PROBLEM TO WORK ON | Since only part of the material below is wanted, output exactly the lines from the one with "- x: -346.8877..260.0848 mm" up to and including the one with "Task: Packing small".

AVAILABLE DATA |
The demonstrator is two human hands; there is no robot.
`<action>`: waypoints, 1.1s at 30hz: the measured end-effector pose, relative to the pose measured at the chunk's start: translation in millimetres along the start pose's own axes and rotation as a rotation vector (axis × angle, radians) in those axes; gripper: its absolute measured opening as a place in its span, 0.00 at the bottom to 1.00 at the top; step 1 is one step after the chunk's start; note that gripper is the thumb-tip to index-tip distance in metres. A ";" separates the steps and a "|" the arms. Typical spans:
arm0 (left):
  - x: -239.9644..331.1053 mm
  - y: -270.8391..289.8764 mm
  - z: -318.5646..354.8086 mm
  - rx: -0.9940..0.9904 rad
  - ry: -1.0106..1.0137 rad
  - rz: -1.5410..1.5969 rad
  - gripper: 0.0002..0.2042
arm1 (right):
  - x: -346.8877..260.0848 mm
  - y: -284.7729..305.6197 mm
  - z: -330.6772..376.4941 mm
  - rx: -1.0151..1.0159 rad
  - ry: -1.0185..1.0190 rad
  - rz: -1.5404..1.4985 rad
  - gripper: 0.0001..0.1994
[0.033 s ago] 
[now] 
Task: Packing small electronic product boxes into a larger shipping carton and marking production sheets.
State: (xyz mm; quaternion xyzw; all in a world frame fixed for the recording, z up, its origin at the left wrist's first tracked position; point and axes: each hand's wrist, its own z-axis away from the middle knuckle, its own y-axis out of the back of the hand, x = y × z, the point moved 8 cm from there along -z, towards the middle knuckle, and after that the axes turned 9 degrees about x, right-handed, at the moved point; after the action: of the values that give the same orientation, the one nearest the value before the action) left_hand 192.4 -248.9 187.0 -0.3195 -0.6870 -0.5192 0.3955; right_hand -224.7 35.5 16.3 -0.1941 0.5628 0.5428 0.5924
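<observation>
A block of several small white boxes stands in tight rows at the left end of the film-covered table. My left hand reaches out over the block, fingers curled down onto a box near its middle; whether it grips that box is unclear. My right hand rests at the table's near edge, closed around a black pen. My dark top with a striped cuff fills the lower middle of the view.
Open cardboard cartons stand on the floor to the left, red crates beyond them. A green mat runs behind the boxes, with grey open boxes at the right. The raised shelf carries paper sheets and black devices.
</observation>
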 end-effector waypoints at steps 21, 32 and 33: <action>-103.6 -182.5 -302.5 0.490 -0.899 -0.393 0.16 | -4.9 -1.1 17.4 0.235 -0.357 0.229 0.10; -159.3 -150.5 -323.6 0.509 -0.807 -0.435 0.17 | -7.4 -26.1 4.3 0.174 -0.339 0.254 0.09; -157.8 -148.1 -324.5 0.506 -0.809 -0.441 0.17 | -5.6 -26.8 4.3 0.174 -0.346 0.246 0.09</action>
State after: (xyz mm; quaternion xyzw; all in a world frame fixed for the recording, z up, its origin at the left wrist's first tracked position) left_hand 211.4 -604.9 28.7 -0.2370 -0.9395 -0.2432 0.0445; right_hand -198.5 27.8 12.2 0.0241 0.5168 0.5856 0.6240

TASK RESULT |
  - x: -346.8877..260.0848 mm
  - y: -284.7729..305.6197 mm
  - z: -330.6772..376.4941 mm
  - rx: -1.0151..1.0159 rad
  - ry: -1.0185..1.0190 rad
  - rz: -1.5404..1.4985 rad
  - gripper: 0.0001..0.1994
[0.033 s ago] 
[now] 
Task: Packing small electronic product boxes into a larger shipping carton and marking production sheets.

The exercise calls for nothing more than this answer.